Innofactor complies with the EU Market Abuse Regulation (MAR), rules and guidelines of the Financial Supervisory Authority, and the insider regulations published by Nasdaq Helsinki Oy. The coordination and control of insider issues are the responsibility of the Innofactor's General Counsel.

Innofactor maintains a list, as required by the MAR, of the persons in the company's management who are required to inform the company and the Financial Supervisory Authority of any transactions they have made on the financial instruments issued by the company. The company's list of persons, who the MAR obligates to disclose any transactions, includes the members of the Board of Directors, the CEO, and the members of the Group's Executive Board. According to MAR, also persons closely associated to these persons are included in the company's list of persons with the obligation to disclose. The persons discharging managerial responsibilities may not trade in financial instruments issued by the company during a 30-day closed window preceding the publishing of an interim report or financial report, or during an insider project.

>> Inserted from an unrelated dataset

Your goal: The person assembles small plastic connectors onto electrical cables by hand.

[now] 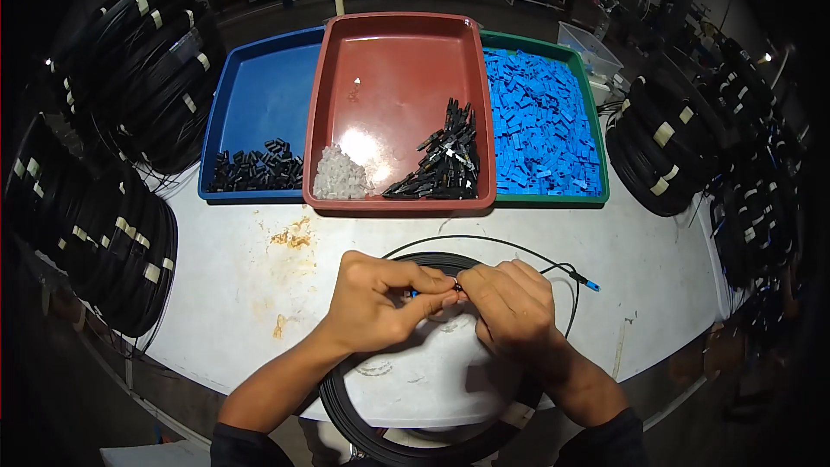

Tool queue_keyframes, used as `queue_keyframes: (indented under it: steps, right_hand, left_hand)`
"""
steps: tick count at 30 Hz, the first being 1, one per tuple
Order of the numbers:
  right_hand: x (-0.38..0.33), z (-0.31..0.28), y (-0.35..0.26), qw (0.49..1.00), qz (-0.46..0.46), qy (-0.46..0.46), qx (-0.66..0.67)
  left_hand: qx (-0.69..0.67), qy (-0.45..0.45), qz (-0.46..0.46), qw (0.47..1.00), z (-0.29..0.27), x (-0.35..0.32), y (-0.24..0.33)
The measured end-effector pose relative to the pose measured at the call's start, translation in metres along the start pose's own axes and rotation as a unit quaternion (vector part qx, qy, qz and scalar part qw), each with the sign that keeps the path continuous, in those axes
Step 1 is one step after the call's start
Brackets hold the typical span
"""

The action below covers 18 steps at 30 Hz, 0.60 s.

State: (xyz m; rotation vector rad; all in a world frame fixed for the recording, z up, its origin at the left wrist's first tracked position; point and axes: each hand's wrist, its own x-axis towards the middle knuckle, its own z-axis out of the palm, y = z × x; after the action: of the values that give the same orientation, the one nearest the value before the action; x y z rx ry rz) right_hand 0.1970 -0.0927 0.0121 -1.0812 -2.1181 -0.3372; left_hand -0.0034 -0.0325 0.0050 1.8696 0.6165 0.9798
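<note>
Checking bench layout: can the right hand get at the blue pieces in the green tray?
Likely yes: the blue pieces lie uncovered in the green tray ahead of the right hand, though it's pinching a dark part.

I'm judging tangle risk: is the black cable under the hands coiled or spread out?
Mostly coiled: the black cable lies in a ring beneath the left hand and right hand, with a loose blue-tipped end at right.

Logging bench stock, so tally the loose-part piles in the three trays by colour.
Black: 2, one pile of short pieces in the blue tray, one pile of longer pieces in the red tray
Whitish: 1, small pieces in the red tray
Blue: 1, flat pieces in the green tray
Total: 4
</note>
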Motion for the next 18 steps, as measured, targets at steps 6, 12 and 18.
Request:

The company maintains insider lists for each contract-specific or transaction-specific insider information. Persons on the insider list may not trade financial instruments issued by the company during the project in question.

The company maintains a list of persons, who have regular access to the company's unpublished financial information based on their position or tasks. Each recipient of financial information is notified in writing about their position. The persons on this list may not

trade financial instruments issued by the company during the 30-day closed window preceding the publishing of an interim report or financial report.

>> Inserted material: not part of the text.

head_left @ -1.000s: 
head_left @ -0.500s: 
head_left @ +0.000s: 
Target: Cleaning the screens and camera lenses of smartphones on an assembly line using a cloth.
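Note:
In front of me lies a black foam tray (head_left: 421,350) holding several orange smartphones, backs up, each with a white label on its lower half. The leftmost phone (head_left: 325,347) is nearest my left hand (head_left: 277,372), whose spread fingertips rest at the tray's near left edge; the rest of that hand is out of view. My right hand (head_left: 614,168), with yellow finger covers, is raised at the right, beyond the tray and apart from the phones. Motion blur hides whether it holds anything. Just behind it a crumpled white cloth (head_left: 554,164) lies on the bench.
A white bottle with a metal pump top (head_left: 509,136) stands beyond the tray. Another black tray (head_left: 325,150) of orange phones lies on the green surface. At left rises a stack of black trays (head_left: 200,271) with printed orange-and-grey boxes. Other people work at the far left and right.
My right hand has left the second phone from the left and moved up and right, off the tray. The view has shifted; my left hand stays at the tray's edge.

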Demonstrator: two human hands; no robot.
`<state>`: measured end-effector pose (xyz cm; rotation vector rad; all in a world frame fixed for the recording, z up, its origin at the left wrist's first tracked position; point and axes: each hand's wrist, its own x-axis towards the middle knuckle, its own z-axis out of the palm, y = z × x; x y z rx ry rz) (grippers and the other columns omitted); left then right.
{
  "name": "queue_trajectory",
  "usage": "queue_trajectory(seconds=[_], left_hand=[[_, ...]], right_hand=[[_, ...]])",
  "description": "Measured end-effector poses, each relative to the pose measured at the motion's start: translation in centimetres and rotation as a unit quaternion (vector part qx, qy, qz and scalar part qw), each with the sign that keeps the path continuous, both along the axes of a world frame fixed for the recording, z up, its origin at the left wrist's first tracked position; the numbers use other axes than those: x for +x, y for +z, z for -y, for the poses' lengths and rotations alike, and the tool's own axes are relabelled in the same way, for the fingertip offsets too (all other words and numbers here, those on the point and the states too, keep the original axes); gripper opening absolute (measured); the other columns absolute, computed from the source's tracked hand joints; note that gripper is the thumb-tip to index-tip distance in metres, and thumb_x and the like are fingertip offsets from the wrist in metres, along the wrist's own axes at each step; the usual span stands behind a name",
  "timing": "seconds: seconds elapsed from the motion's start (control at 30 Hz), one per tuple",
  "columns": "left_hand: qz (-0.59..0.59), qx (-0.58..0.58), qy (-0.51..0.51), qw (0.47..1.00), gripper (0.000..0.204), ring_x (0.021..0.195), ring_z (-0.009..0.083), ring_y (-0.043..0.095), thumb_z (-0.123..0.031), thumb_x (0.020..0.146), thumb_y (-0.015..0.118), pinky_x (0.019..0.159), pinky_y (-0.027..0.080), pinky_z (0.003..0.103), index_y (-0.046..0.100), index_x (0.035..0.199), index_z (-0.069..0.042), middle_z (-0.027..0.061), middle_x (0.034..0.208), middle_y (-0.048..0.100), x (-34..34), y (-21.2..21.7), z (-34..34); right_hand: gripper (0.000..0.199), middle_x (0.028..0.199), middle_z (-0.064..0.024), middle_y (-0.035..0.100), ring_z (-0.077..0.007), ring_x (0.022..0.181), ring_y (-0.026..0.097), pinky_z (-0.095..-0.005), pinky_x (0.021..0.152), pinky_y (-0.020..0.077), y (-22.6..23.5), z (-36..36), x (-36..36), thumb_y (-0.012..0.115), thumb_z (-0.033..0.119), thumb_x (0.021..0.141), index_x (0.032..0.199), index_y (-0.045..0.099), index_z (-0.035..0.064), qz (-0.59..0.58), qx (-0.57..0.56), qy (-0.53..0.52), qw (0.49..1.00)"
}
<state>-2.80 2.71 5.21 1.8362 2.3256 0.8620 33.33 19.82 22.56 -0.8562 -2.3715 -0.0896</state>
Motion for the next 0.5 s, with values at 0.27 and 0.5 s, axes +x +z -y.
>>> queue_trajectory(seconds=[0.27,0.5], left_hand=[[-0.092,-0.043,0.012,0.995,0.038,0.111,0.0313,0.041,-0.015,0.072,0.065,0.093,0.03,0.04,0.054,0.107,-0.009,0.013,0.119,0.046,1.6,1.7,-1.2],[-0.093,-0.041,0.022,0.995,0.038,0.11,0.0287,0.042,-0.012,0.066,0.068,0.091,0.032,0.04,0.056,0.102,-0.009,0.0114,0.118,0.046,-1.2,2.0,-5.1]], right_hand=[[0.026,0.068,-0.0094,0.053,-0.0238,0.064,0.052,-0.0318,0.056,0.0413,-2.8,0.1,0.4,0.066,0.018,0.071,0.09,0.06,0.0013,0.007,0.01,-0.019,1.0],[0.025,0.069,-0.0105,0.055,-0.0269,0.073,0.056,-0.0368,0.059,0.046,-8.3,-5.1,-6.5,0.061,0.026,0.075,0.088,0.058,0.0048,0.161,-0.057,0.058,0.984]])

The company's management must time their trading on financial instruments issued by the company in such a manner that it does not diminish general trust to the market. It is recommended that the persons in the company's management only make long-term investments in financial instruments issued by the company.

Innofactor has a notification channel for reporting suspected market abuse.

Principles Concerning Related Parties

Innofactor has defined the principles concerning the company's related parties in an internal process for related party actions. The company's financial administration maintains a list of the company's related parties. The company sends an annual query to the company's key management persons, as defined in IAS 24, about the natural and legal persons which are their related parties. The company's financial administration defines Innofactor's related parties, when the status as a related party is not due to the IAS related party definition concerning persons.

The decision-making authorizations defined by the company take into consideration legal transactions made with the company's related parties. Related party transactions are reported to the Innofactor's CFO who, together with the General Counsel, assesses the terms and nature of the related party transaction.

The CFO reports to the Innofactor's Board of Directors on any related party transactions, which are not ordinary business or are not implemented under arm's length terms. Innofactor's Board of Directors decides on any contracts or legal transactions with related parties, which do not belong to the company's ordinary business or are not implemented under arm's length terms.

Auditor and Auditor's Fees

The Annual General Meeting of Innofactor Plc on March 31, 2023, elected Authorised Public Accounting Firm Ernst & Young Oy as the auditor of the company for the financial period of January 1-December 31, 2023. The principal accountant is Juha Hilmola, APA.

The Annual General Meeting decided to pay the auditing fees according to the invoicing. In 2023, the auditor was paid a total of EUR 152 thousand in fees.

In 2023, the auditor was paid a total of EUR

18 thousand in fees for services not related to auditing.